Midnight, and the moment is honed past sharpness. The moment so polished and so cold, it somehow warms while I watch it closely. It is an intimacy both welcomed and painful, marking myself against dull brick, lit by the nearly infinite. The whipped winds and the rattling pipes, antique pop music and flesh given over to the itching of bite and cut. The labors of spiders and the beauty of this thin slice of a vast decline. I close my eyes, sitting with all my shadows. Such a piece of work is man, and me only more so, only without the excuses and the reasons.
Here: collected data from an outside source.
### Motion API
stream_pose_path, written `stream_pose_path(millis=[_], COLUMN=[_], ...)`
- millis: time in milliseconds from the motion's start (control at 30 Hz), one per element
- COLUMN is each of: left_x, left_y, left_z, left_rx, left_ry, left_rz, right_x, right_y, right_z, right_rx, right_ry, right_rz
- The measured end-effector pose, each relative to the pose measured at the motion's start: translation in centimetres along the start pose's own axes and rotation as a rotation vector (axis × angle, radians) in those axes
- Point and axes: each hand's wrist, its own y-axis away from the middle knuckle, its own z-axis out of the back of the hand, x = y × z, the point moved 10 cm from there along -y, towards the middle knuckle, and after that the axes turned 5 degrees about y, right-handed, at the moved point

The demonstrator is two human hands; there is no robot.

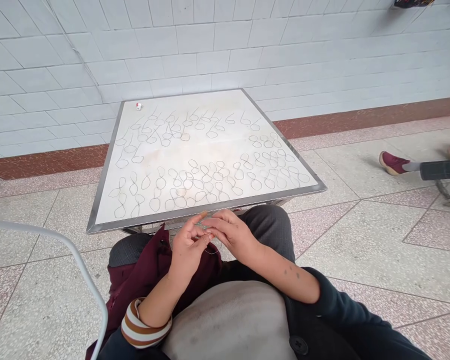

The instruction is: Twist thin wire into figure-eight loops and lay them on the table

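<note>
Over my lap, just short of the table's near edge, my left hand (189,245) and my right hand (230,232) meet at the fingertips. Both pinch a thin wire loop (212,253), whose curve shows below the fingers; the part between the fingertips is hidden. On the white table (165,155) in front lie many bent wire pieces. Figure-eight wire loops (155,204) cover the near side, and more twisted loops (273,159) are grouped at the right. Along the far side lie single wire loops with straight tails (212,134).
A small white and red object (139,106) sits at the table's far left corner. The grey metal edging (210,206) runs close to my knees. A pale curved tube (78,270) rises at my left. To the right, a person's maroon shoe (393,163) rests on the floor.
</note>
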Motion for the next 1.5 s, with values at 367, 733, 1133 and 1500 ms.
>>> stream_pose_path(millis=[367,733,1133,1500], left_x=[0.6,0.3,0.4,-0.4], left_y=[-0.2,0.3,0.4,0.3], left_z=[0.0,-0.3,-0.6,0.1], left_rx=[0.011,0.000,0.020,-0.001], left_ry=[-0.062,-0.007,-0.044,0.010], left_rz=[-0.011,-0.055,-0.005,-0.034], right_x=[-0.5,0.5,1.4,-1.9], right_y=[0.1,-0.6,-0.8,-0.1], right_z=[-1.2,-1.3,-1.7,-1.1], right_rx=[0.021,0.044,0.217,0.135], right_ry=[0.090,0.076,0.046,-0.186], right_rz=[-0.068,0.011,0.168,-0.138])
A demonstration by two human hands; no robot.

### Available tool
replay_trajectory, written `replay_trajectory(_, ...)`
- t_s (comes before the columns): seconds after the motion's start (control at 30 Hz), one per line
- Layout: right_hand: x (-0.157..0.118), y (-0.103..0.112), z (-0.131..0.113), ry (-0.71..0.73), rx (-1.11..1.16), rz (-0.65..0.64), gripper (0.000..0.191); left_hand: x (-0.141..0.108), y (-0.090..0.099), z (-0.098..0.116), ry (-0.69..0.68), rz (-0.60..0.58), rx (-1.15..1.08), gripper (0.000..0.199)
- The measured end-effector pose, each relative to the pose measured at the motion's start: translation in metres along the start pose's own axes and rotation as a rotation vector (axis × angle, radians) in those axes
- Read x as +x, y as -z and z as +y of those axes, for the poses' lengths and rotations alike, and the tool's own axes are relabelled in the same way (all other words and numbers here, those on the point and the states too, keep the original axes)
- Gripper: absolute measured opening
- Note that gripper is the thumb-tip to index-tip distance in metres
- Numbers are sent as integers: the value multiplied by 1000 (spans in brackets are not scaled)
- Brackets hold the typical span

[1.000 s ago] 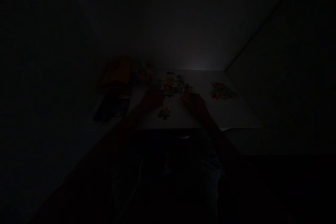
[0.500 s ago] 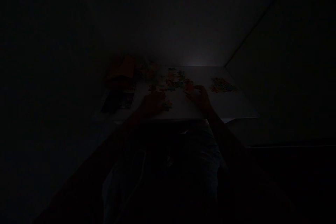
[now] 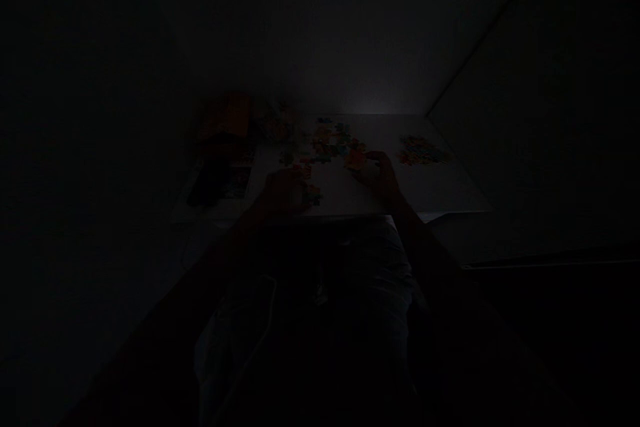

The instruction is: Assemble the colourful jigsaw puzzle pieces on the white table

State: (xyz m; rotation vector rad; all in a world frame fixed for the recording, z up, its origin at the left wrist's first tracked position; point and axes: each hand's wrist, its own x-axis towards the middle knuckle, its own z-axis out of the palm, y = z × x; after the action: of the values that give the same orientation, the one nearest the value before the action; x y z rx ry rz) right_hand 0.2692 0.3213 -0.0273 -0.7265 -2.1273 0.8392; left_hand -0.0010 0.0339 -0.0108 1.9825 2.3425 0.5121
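The picture is very dark. Colourful joined jigsaw pieces (image 3: 327,147) lie flat on a white tabletop (image 3: 330,190). At their right edge sits an orange jigsaw section (image 3: 355,159). My right hand (image 3: 383,178) has it between thumb and bent fingers. Lower left, my left hand (image 3: 283,188) rests on the table with its fingers curled at the edge of a small greenish jigsaw section (image 3: 312,195). Darkness blurs those fingertips, so I cannot make out whether they grip it.
A heap of loose jigsaw pieces (image 3: 423,151) lies on the right of the table. Toward the back left stands an orange bag or box (image 3: 227,117), with more pieces (image 3: 280,127) beside it. A dark flat picture card (image 3: 235,183) lies at the left. A wall rises behind the table.
The view has tilted slightly, so everything sits a little higher in the picture. My left hand and the small section beside it have shifted slightly left. My right hand stays at the orange section.
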Motion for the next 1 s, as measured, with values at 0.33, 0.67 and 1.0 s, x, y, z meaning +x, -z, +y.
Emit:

I'd like to add to my addictions, tune and extend them. Bind myself thoroughly to the splintering hull of this particularly broken vessel, dissolve into all manner of smoke and pulp. The burning depths of one drink too many, the delighted salt of another's skin. All this threat and promised dashed like so much bar ware, from clumsy hands to the brutal ends. I would like to lean so hard into the lonely and the hurtful aspects that they seem disappear. Leave all my alibis and diagnosis for some distant star of tomorrow. Leave this husk woven into all manner of wincing attachment. Instead there is this vibrant, warm darkness, this abysmal reach, this glorious defeat. I am awake, either to tend the embers of this fire, or to watch the ashes as they bleed heat into the fluid sky.
I shift on my spine, listen to the bones settle beneath these slabs of livid meat. The clouds roll by, the wind cold and uncaring. This storm leans just close enough to breathe against the glass of my life, a chill mist covering everything I can see. All my wants, all my affectations-- all my needful flickers dowsed so readily. Close enough for whispers, so far that even imagination will never find it. This moment so unburdened, this notion forged from steel. The clock plods on, without even a shoulder to look back over.